Ivan the Terrible
Rimsky-Korsakov’s Ivan the Terrible, Grange Park Opera, reviewed by David Truslove
An opera impresario needs enterprise and tireless zeal and Wasfi Kani of Grange Park Opera has both. This season she has made the bold decision to include two unknown works: a world premiere by Anthony Bolton (whose career began as an investment banker) and a neglected opera by Nikolai Rimsky-Korsakov. Ivan the Terrible (originally The Maid of Pskov) has not been heard in Britain for over a century. But, as the first of his fifteen operas, written while he was still a serving officer in the Russian navy and sharing an apartment with Mussorgsky, Ivan the Terrible is a remarkably assured work, a portrait of flawed humanity, oppression and doomed love. Premiered in St Petersburg in January 1873, it was performed in Paris and London in 1909 when Serge Diaghilev introduced the renowned Russian bass Feodor Chaliapin. However, since then this richly scored work, with its ceaseless flow of lyrical invention, stirring choruses and touching romance, has become a musical footnote.
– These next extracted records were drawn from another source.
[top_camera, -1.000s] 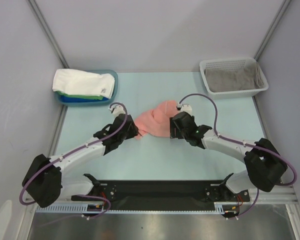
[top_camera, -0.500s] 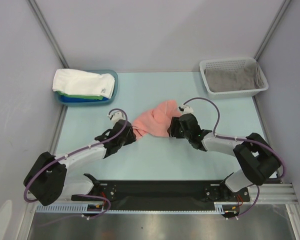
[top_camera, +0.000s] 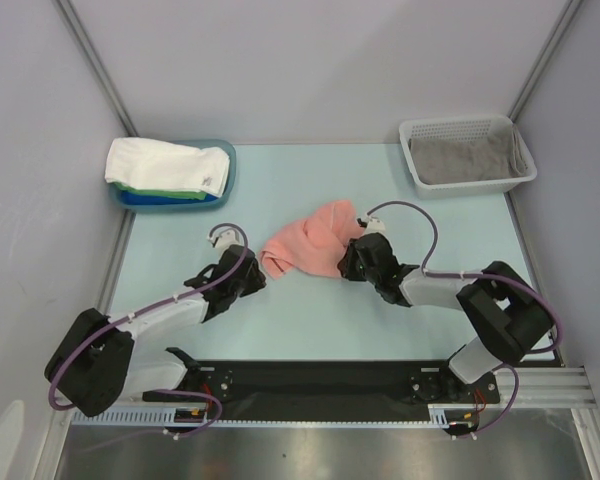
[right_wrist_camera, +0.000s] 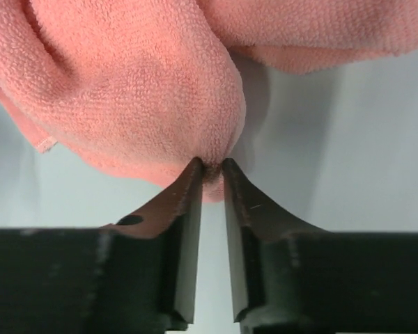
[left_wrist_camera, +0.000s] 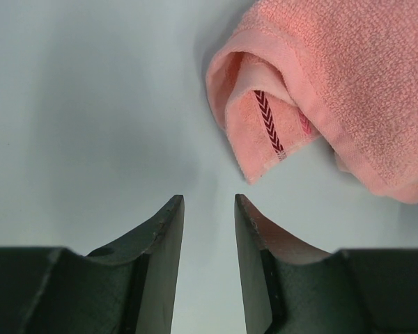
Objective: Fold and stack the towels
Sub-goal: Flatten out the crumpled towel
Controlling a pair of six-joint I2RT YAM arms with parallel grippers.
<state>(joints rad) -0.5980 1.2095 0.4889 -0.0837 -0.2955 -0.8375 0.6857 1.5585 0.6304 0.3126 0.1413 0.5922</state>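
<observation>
A salmon pink towel lies crumpled in the middle of the table. My right gripper sits at its near right edge. In the right wrist view, that gripper is shut on a small fold of the pink towel. My left gripper is low over the table by the towel's left end. In the left wrist view it stands open and empty, a short way from a rolled corner of the pink towel. Folded towels, a white one on top, are stacked at the back left.
The stack rests in a blue tray. A white perforated basket at the back right holds a grey towel. Grey walls close in the table on three sides.
My right gripper has closed onto the pink towel's near edge. My left arm has drawn back toward the near left, off the towel's end, still open.
</observation>
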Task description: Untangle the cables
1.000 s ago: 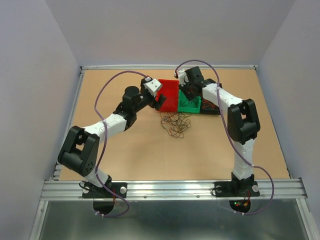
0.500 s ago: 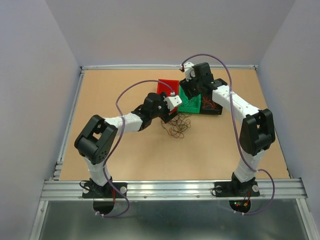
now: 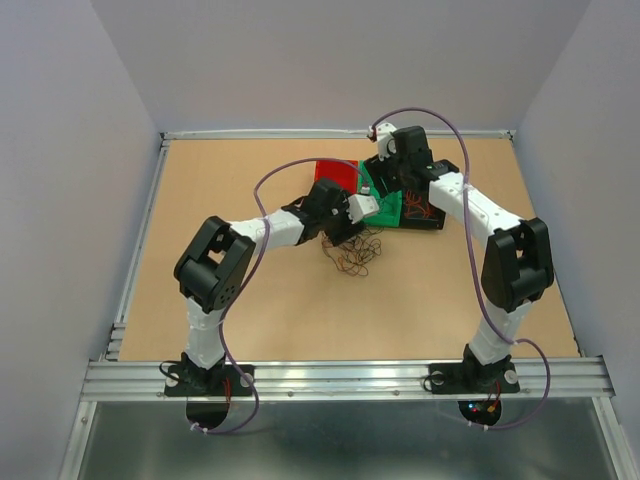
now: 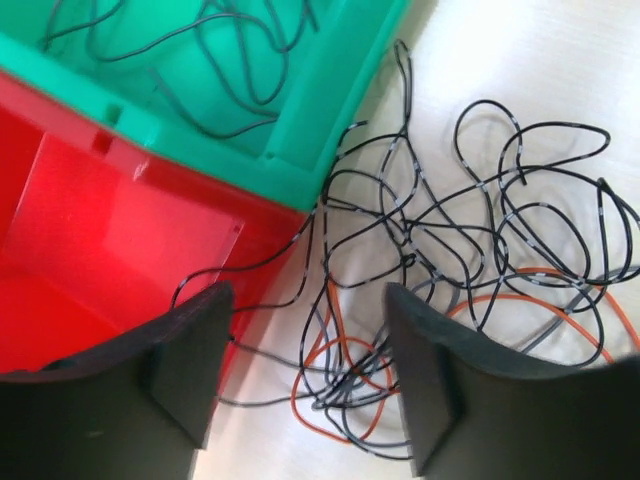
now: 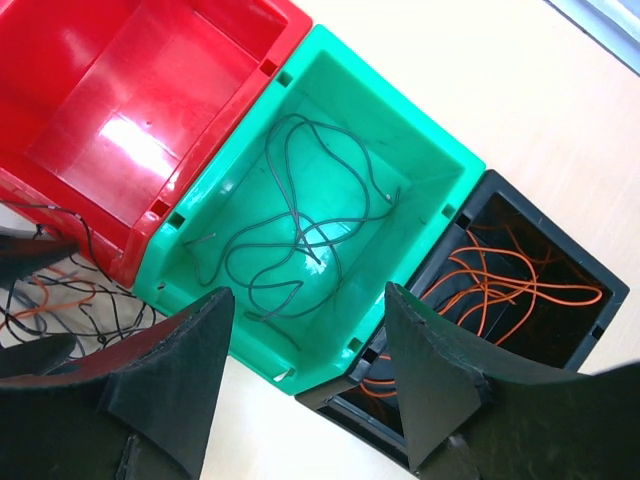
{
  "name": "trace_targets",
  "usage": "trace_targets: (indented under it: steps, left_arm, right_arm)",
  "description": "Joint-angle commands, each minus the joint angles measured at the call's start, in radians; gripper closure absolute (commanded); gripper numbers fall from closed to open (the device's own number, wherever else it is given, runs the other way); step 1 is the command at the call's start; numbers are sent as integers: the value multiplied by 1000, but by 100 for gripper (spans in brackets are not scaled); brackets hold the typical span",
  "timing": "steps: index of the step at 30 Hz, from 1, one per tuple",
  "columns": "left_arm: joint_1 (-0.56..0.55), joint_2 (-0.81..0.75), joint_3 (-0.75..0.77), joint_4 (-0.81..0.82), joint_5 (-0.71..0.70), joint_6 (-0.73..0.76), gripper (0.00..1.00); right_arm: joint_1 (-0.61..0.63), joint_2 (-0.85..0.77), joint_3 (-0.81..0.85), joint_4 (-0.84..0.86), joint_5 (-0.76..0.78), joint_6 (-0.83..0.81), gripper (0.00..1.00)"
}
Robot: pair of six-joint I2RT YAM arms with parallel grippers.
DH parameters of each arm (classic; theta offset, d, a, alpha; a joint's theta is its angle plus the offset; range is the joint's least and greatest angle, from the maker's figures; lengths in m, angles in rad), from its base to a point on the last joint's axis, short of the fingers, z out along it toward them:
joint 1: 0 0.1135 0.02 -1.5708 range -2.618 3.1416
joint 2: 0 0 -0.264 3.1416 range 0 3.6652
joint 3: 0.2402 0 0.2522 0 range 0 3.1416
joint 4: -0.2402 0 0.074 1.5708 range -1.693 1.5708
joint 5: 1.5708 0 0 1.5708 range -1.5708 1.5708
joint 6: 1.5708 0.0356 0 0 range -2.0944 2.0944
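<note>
Dark cables (image 5: pixel 290 218) inside the green bin (image 5: pixel 430 170)

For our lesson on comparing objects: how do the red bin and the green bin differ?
The red bin is empty; the green bin holds loose dark cables. Red sits at the row's end; green sits in the middle, against the black bin. Both are open-topped and rectangular.

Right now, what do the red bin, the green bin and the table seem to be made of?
Red bin and green bin: likely moulded plastic, glossy; light glares on their floors. Table: probably wood board, matte; tan, no reflections.
</note>
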Motion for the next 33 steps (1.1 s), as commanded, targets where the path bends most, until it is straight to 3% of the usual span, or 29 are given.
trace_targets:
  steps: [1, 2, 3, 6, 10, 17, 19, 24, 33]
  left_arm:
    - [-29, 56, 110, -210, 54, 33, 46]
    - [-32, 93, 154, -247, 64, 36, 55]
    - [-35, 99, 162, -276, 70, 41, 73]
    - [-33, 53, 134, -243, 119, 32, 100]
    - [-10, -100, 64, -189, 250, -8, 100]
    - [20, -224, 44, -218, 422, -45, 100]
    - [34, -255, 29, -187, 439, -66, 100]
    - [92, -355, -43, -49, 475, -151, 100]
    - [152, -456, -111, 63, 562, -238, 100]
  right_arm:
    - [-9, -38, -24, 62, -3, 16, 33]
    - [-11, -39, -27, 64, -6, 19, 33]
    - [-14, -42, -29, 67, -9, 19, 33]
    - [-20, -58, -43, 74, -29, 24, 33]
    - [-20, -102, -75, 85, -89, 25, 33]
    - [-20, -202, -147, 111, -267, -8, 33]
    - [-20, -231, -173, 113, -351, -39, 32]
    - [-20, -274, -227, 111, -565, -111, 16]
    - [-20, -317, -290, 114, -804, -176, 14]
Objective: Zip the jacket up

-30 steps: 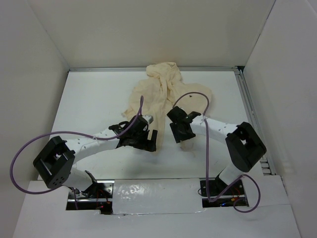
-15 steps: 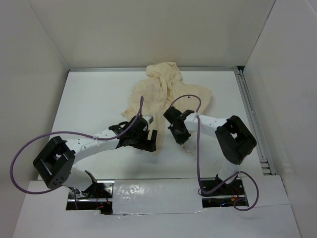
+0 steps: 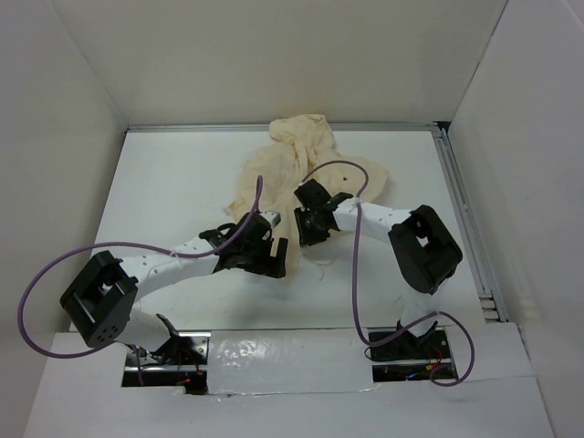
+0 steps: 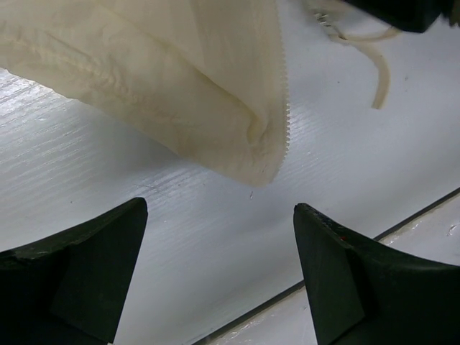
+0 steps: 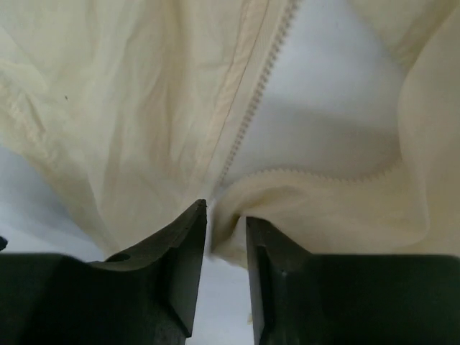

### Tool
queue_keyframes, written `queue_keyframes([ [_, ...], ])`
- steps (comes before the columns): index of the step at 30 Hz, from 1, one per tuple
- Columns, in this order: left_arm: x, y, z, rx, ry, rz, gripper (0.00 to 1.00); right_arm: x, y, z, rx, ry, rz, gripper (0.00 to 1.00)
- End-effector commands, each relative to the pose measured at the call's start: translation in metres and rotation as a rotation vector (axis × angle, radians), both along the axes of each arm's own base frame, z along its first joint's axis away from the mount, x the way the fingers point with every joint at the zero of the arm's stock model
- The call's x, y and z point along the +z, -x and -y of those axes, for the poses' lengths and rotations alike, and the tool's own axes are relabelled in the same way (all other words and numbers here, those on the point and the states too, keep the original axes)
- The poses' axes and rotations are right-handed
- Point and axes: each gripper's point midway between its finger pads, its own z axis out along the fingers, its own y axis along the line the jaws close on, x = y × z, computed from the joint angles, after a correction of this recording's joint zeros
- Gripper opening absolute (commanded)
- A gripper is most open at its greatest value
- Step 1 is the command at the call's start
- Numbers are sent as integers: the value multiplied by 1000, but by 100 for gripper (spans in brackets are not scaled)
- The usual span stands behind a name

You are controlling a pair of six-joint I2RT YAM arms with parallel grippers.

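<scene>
- Jacket [image 3: 290, 173] lies crumpled on the table [image 3: 164, 173], long axis running toward the far edge.
- Right jaws narrow, pinching the hem below the zip teeth [image 5: 253, 100].
- Left jaws wide, empty; toothed corner [image 4: 277, 147] just ahead.

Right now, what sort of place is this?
Probably a robot test booth: flat white table boxed by plain white wall panels, two white-and-black jointed arms at its near edge, cream cloth hooded jacket on it.
</scene>
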Motion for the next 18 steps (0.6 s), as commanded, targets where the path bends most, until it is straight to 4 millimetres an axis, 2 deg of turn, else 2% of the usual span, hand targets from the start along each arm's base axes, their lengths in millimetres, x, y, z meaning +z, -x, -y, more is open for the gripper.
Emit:
queue_keyframes([
  [1,13,-8,-2,24,16,32,95,17,-32,-23,-132,-120,59,39],
  [6,13,-9,-4,31,27,26,95,20,-20,-8,-60,-31,75,53],
  [7,13,-9,-4,33,26,29,95,23,-16,-1,-53,1,89,53],
  [10,12,-9,-6,34,23,28,95,31,-8,2,23,49,133,53],
  [12,13,-9,-6,35,25,32,95,32,-3,-2,61,57,144,53],
  [15,15,-10,-7,40,24,33,95,27,3,-11,102,67,132,53],
  [18,15,-9,-9,45,16,34,95,18,6,-11,102,102,110,51],
])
Based on a play by Lev Aleksandrovich Mei, at its heart, according to director David Pountney, it is a ‘story of the all-powerful ruler rediscovering his long-lost illegitimate daughter’. After crushing the inhabitants of Novgorod, the Tsar comes to Pskov to subdue its rebels. Prince Tokmakov wishes to appease and welcome the Tsar, while the rebellious Tucha, loved by Olga, has other plans. We learn through Boyarin Vera Sheloga, the overlong ‘prequel’ written some twenty-five years after Ivan, that Tokmakov is Olga’s uncle. Ivan, of course, is her real father and his startled recognition of her in Act II tips the scales in favour of Pskov, now spared from brutal suppression. Olga’s subsequent abduction and accidental death constitute the work’s tragic denouement and an opportunity to show Ivan’s humanity, a figure who appears in the opera’s second half as a brooding Joseph Stalin, complete with moustache and military uniform. It’s a neat trick which indicates history repeating itself as well as the perennial conflict between political expediency and personal emotions.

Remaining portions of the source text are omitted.